I haven't been able to play since. Not a note. Not even a note. Melvin won't say anything to me. I haven't seen Ricktoe. Gus is gone, moved. Sold his kit. Every time I try to listen to music, I just get so torn up. It sounds horrible, like screaming and bellowing. Like a whole room of tortured people. One time, my Uncle Jimmy told me this story about a guy he knew who worked up at the state hospital. It was where they kept the criminally insane and the other people who were crazies, or whatever. He used to tell this story. Someone pulled the fire alarm, and they all started hollering, and this guy went to Uncle Jimmy, who said that it sounded like what he thought hell would sound like. A bunch of people hollering and screaming, and no end to it. Well, that’s what I thought of the first time I tried to listen to a jazz record, after that night. It didn’t sound like music. It sounded like I was listening in on Hell.
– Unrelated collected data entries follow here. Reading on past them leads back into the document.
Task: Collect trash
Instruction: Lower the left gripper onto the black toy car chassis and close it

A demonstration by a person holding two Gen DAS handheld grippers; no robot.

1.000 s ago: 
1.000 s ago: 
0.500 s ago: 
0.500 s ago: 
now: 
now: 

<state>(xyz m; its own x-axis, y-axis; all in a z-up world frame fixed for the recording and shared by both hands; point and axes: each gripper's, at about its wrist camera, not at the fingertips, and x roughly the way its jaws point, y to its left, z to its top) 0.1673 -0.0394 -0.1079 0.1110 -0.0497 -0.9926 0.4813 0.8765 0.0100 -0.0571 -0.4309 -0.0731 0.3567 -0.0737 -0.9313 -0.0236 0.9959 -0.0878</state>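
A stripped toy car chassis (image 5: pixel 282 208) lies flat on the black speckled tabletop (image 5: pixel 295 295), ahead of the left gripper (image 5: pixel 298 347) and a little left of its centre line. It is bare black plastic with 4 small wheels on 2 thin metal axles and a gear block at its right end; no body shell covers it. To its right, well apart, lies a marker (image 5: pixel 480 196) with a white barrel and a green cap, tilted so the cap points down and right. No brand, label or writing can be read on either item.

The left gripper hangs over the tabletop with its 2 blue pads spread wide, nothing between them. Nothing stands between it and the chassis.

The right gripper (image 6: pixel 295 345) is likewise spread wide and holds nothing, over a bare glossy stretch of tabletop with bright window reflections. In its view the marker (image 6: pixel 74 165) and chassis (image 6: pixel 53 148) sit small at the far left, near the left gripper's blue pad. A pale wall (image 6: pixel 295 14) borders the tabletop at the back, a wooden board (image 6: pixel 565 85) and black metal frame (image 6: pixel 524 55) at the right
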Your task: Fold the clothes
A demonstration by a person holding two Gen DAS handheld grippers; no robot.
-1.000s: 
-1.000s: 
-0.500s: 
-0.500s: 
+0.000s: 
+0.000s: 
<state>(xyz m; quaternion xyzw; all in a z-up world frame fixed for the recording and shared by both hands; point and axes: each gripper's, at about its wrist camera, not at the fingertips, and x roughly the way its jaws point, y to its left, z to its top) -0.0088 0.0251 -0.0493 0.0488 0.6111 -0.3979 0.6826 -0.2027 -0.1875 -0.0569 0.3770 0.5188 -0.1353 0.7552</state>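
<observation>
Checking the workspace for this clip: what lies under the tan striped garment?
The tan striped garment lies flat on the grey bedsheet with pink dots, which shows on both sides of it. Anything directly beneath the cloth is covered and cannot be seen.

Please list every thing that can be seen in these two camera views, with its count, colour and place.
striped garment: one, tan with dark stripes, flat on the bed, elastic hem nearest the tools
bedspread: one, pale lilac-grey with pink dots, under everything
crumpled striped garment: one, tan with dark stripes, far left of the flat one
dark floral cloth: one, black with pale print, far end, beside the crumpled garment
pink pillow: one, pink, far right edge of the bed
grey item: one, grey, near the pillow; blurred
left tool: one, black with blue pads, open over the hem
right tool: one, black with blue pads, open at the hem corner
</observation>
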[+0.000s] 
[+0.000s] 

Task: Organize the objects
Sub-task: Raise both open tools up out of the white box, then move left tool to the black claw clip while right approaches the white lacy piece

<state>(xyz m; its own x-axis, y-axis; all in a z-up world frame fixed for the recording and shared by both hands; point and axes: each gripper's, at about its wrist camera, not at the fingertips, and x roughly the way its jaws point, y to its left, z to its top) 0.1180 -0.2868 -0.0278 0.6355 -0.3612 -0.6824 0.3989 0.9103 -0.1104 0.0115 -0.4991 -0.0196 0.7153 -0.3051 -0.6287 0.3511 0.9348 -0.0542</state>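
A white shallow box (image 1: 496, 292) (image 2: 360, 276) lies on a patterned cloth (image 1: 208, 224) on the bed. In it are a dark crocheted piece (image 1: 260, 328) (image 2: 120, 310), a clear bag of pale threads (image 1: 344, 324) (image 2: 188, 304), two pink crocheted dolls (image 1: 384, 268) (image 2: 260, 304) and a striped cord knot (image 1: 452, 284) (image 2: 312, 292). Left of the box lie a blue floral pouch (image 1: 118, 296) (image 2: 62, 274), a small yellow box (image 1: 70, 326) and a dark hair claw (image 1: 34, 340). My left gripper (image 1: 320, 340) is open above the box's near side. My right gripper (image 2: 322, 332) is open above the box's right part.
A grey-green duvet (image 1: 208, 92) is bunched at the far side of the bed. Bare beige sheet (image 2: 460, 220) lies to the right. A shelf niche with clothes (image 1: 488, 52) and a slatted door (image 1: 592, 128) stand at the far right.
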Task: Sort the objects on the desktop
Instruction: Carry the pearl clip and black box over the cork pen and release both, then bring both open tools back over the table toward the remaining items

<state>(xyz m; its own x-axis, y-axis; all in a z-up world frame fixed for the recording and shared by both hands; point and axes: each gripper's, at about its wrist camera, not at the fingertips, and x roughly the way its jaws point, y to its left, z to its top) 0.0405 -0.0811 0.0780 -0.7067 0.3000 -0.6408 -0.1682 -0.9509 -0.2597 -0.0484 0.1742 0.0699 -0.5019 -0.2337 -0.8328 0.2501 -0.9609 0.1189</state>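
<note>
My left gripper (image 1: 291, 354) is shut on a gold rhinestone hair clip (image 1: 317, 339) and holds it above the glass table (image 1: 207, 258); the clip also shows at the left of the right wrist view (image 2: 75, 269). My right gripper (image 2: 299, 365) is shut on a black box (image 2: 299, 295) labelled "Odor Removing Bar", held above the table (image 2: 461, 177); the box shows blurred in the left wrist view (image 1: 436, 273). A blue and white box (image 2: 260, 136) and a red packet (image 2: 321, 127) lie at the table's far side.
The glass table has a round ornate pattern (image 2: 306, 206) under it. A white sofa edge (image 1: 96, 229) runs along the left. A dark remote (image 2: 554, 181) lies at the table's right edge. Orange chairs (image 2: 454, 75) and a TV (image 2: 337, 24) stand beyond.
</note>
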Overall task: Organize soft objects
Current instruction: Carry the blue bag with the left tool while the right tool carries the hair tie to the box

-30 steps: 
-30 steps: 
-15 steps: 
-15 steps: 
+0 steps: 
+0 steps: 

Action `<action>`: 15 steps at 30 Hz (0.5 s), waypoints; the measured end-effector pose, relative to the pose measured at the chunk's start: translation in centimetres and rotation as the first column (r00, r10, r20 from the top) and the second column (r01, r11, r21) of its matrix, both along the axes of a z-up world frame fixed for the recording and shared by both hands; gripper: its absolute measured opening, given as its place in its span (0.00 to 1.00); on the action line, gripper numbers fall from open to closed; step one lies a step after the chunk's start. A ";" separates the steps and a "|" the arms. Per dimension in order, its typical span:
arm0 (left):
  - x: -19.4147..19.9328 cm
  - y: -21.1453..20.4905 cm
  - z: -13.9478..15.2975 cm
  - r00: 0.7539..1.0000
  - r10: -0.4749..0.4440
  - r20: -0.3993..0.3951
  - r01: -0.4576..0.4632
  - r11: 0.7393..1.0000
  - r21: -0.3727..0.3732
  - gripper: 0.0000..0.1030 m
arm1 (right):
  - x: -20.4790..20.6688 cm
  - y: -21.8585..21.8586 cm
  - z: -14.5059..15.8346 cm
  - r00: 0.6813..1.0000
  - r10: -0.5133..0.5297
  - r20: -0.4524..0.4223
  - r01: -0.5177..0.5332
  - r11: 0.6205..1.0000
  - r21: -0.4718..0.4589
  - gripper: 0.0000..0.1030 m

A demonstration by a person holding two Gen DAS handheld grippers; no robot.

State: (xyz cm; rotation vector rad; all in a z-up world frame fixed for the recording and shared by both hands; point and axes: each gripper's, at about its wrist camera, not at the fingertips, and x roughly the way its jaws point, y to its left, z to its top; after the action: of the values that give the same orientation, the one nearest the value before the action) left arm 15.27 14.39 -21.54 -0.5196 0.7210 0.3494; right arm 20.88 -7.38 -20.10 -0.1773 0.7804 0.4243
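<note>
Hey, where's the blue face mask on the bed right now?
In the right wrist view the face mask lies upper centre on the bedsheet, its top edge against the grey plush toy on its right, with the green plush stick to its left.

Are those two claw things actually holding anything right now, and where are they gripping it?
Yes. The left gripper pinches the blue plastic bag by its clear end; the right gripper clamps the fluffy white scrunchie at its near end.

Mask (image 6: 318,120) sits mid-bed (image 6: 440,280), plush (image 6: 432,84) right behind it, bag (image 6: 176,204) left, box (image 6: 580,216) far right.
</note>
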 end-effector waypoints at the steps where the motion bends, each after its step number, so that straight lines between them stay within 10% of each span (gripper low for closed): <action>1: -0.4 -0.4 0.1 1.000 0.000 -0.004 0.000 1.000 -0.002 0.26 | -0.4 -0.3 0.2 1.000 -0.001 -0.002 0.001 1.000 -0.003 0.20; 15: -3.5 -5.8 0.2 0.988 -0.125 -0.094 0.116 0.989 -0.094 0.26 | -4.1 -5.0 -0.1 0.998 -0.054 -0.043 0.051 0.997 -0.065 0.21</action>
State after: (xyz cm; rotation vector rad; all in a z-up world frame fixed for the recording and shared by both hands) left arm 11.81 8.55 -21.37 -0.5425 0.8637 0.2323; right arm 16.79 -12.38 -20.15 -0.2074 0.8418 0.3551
I don't know what happened with that sax, man, and you'll think I'm crazy, but I think it ate my skill and any talent I had worked up. That sounds nuts, I know, but that's okay. Once I could play. I have recordings of session work, and that's me playing. But I can't play anymore, man, and I swear it. I know that Wen-Dawg stole my skills. Took all our skills with that damned sax. Now he’s famous, and I will never even be able to listen to music again.
That’s okay, man. I finally figured it out. Wen-Dawg is coming to the Upstate Jazz Festival, and I got tickets. I also got something to give to Wen-Dawg, too. It might not do me any good, but I don’t have music, so what could ever do me good again?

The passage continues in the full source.